Spüren Sie, wie abgewogen jedes Wort ist, obwohl das nicht so geschehen ist, wie das jetzt scheint: als wäre lange überlegt worden. Nein, das ist einfach die große Schau der Welt- und Heilsordnung. Und aus dieser großen Schau heraus sind dann die einzelnen Ausdrücke geflossen. Es ist also nicht so, als hätte ich dagesessen, am Federhalter gekaut und dann noch einmal gekaut und dann von der anderen Seite einen neuen geholt und überlegt: Wie drückt man das am besten aus? Die Schau, das Erlebnis einer großen Welt ist hier einfach schnell in eine Form gegossen worden. – Sehen Sie, wie weise der liebe Gott ist! Er kennt unsere Schwächen, darum spielt er sein Spiel, das aber ein Lösungsspiel ist, um das Gebundenheitsspiel zu gewinnen Das Lösungsspiel! Er löst mich, ich kann das ja nicht allein. Jetzt müssen Sie die zerbrochene Natur sehen, die an sich die Aufgabe hat, aus dem Herzen im Herzen Gottes zu sein und zurück ins Herz Gottes zu gehen. Ich glaube, wenn Sie das so nehmen, verstehen Sie die Ausdrücke. Das ist unsere Zentralaufgabe.

Also alles in allem: Der liebe Gott will es uns leicht machen, irdische Dinge, irdische Güter, irdische Wohnungen nicht mit der ewigen Heimat, mit dem Ewigen, dem Unendlichen zu verwechseln .

Darf ich jetzt die Gedanken nach einigen Richtungen hin vertiefen? „Auf schwerer Pilgerreise…“ Was ich jetzt allgemeingültig gesagt habe, müssen Sie – ich darf das noch einmal erbitten – auf unsere Schwierigkeiten anwenden. Und dann fragen Sie sich einmal: Hat der liebe Gott den Zweck erreicht? Sind wir gebundener? Ist die Entfesselung ergänzt worden durch eine Fesselung? Sind wir gebundener? Ich meine, wir haben an sich alle das Gefühl, das Erlebnis: So, wie wir beieinander sind, auch wenn wir menschlich froh, gelockert, fast naiv kindlich gelockert sind, haben wir aber doch alle das tiefe Bewußtsein, in eine andere Welt hinein- und hinübergetragen zu sein. Das ist ein Stück Paradiesesland. Wir leben jetzt ohne viel Reflexion, ohne Zwang und Not, wie Kinder in einer anderen, in der jenseitigen Welt. Hat der liebe Gott den Zweck erreicht, daß wir entfesselt und neu gefesselt worden sind? Mich dünkt, in ganz vorzüglicher Weise!

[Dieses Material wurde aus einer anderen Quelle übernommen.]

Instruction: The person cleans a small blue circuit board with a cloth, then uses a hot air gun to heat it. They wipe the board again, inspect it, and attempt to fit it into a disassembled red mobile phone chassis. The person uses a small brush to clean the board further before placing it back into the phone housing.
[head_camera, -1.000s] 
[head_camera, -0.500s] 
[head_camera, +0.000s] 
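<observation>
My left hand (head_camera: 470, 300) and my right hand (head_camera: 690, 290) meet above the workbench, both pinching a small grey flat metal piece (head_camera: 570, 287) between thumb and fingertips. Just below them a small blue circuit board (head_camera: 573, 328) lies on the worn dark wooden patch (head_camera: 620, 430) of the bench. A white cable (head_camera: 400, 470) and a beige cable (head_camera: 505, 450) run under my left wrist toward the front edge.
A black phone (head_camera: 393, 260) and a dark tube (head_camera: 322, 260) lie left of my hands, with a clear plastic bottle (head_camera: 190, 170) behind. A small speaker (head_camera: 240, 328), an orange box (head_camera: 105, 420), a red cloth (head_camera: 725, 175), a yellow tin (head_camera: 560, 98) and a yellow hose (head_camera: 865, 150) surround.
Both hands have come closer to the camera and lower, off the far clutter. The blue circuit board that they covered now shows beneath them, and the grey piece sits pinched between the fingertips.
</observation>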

Natürlich ist das Drama, die göttliche Komödie nicht nur gedacht für einige Jahre und Jahrzehnte, die Komödie geht weiter, muß weitergehen, weil es sich ja auch darum dreht, daß unser Liebesspiel mit dem Hauptspieler nicht zu einem Gegenspiel wird, sondern eine vollkommene Zweieinheit mit dem Hauptspieler darstellt, und daß wir uns nie getrennt wissen von den Mitspielern. Das ist ein eigenartiges Verhältnis. Wo findet man so etwas in der natürlichen Ordnung? Hauptspieler und Nebenspieler spielen ein Spiel, das zunächst die vollkommene Zweieinheit zwischen Hauptspieler und Nebenspielern, eine möglichst vollkommene Herzensverschmelzung zwischen Hauptspieler und Nebenspielern zum Zwecke hat.

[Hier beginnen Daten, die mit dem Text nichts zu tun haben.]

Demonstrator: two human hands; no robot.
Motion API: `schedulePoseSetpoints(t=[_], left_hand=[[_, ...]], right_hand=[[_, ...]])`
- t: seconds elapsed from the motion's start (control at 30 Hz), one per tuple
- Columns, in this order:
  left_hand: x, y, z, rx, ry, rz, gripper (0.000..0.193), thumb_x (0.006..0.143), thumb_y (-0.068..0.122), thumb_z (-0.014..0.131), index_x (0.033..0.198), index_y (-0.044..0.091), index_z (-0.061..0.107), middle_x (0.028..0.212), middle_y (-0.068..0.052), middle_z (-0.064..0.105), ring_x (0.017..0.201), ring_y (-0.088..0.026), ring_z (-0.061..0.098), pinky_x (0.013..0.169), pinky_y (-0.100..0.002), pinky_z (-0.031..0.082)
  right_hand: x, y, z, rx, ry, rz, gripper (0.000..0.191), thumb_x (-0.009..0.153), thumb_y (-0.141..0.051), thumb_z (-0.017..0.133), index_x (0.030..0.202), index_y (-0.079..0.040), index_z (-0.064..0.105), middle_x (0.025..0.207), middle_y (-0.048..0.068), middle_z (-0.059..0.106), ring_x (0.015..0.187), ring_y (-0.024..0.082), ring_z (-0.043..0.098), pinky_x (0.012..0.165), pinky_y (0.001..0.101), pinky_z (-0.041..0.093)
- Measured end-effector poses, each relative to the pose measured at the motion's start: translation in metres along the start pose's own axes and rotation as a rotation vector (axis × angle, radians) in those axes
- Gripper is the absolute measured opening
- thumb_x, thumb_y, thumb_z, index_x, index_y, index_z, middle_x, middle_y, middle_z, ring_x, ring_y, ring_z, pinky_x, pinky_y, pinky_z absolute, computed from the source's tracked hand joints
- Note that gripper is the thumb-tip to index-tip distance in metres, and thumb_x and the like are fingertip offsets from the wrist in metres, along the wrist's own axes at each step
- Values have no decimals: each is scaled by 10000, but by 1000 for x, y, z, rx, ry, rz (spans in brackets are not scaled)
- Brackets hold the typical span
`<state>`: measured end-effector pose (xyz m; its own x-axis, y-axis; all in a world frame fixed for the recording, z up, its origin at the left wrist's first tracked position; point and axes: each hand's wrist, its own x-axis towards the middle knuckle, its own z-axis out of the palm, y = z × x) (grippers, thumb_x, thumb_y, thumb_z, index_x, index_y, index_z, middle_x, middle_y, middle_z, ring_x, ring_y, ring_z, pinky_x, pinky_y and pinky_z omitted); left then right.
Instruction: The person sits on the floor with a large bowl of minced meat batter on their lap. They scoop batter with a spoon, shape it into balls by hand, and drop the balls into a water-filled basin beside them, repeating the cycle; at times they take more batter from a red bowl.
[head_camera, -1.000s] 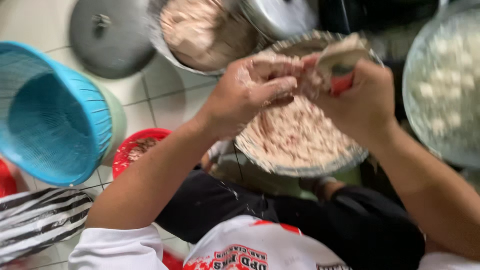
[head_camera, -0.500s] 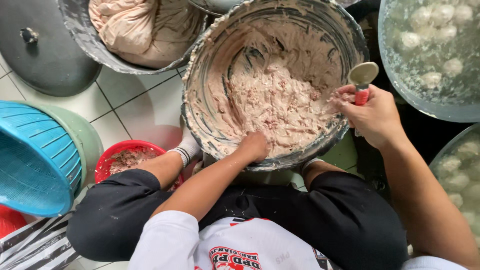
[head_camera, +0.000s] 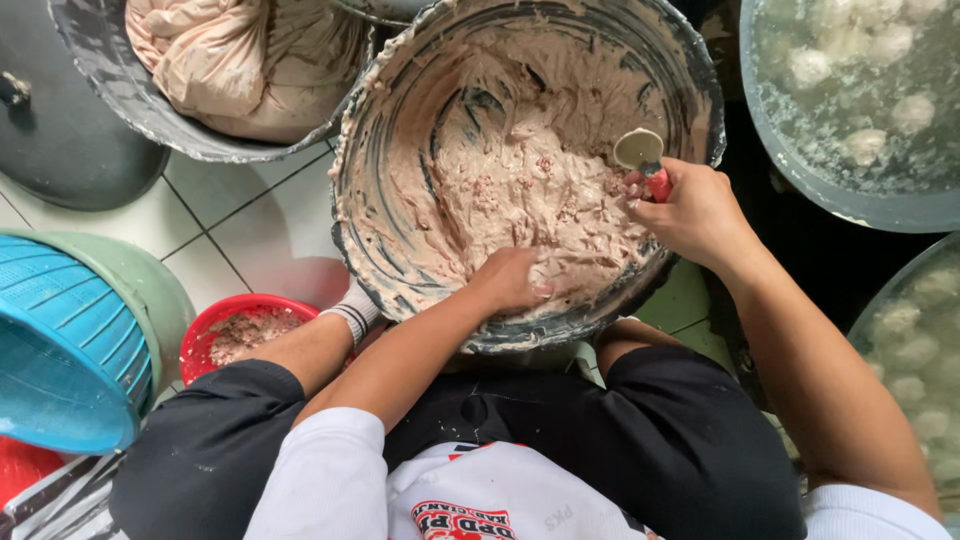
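The big basin (head_camera: 700, 90), smeared up its walls, sits on the tiled floor between the person's knees and holds a mound of pinkish paste (head_camera: 520, 190) heaped toward the near side. The paste looks soft, wet and sticky, dense enough to keep ridges; it likely clings to skin and is best taken by scooping a handful from the near edge. The left hand (head_camera: 510, 280) reaches in palm down, fingers curled into the paste, closed around a clump. The right hand (head_camera: 695, 210) hovers over the right rim, fist wrapped on the red handle of a spoon (head_camera: 640, 150), bowl pointing up and away.
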<state>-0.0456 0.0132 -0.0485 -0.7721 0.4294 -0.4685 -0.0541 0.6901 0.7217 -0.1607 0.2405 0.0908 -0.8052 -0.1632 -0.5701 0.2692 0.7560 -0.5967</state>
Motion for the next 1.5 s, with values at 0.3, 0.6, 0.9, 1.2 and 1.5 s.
schedulePoseSetpoints(t=[0.3, 0.6, 0.9, 1.2, 1.5], left_hand=[[-25, -7, 23, -102, 175, -248, 554, 806, 517, 733, 962, -14, 736, 910, -288, 727, 901, -440, 711, 835, -499, 561], [-10, 1, 29, -3, 303, -246, 461, 1052, 398, 470, 923, 28, 712, 906, -307, 693, 869, -497, 676, 791, -581, 527], [-21, 1, 21, 72, 135, -77, 441, 1055, 432, 542, 1122, 5, 628, 852, -219, 691, 832, -410, 694, 787, -521, 557], [1, -5, 25, -386, 28, -160, 479, 821, 463, 707, 1058, 49, 746, 840, -194, 706, 796, -376, 722, 742, -464, 578], [-11, -1, 3, -284, 101, -293, 526, 755, 495, 773, 1052, 61, 774, 949, -199, 779, 878, -346, 757, 825, -432, 580]], right_hand=[[-8, 9, -5, 174, -24, 43, 260, 853, -179, 794, 1063, -42, 723, 851, 15, 735, 764, 57, 635, 708, 267, 539], [-17, 18, -7, 147, -5, 55, 259, 883, -215, 782, 1052, -31, 713, 784, 10, 699, 664, 56, 559, 594, 261, 482], [-21, 18, -7, 420, -30, 140, 279, 1026, -297, 623, 1057, -42, 733, 817, -2, 731, 535, 77, 511, 490, 253, 419], [-27, 20, -11, 466, -73, 49, 289, 948, -190, 639, 1200, -57, 683, 910, 33, 784, 600, 62, 596, 487, 234, 448], [-10, 14, 30, 148, -261, 24, 271, 899, -242, 723, 1099, -60, 705, 832, 43, 752, 639, 131, 678, 571, 304, 551]])
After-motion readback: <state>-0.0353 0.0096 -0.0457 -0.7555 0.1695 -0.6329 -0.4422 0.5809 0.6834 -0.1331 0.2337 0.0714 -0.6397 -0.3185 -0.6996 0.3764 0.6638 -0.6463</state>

Noch einmal die Frage: Hat der liebe Gott das Ziel dadurch erreicht, daß er unser Leben so stark mit Schwierigkeiten beladen hat? Mich dünkt: ja! Wir müssen aber damit rechnen, daß die Natur – den Fallgesetzen folgend, weil ihnen unterworfen – morgen wieder nach unten, nach einer Fesselung an die Kreatur oder an sich selber drängt. Das ist das Schwierigste, das Gefährlichste: die Ichhaftigkeit im Gegensatz zur Gotthaftigkeit, die Ichhaftigkeit in allen Stufen: Ichhaftigkeit, die zu einer Ichbesessenheit, Ichvergötzung werden kann, die gemeiniglich auch so ausartet.

Jetzt darf ich einen Gedankengang wiederholen, den wir uns im Zusammenhang mit der Absicht, die der liebe Gott mit unserer Lebens- und Liebesgeschichte, mit unserem Liebesspiele verfolgt, tief einprägen sollten. Er möchte uns so gelöst wissen vom eigenen Ich, daß wir wirklich sagen können: Ich und der Vater sind wirklich eins. Eine so tiefe Herzensverschmelzung ist das. Die Fessel der Ichhaftigkeit, der Ichversklavung muß gelöst werden, damit nachher die Fessel der Gebundenheit an den lieben Gott so solid, so unzerreißbar ist, daß wir alle wiederholen können: Wer mich sieht, sieht den Vater. So tief ist die Zweieinheit, die Herzensverschmelzung zwischen Haupt- und Nebenspieler.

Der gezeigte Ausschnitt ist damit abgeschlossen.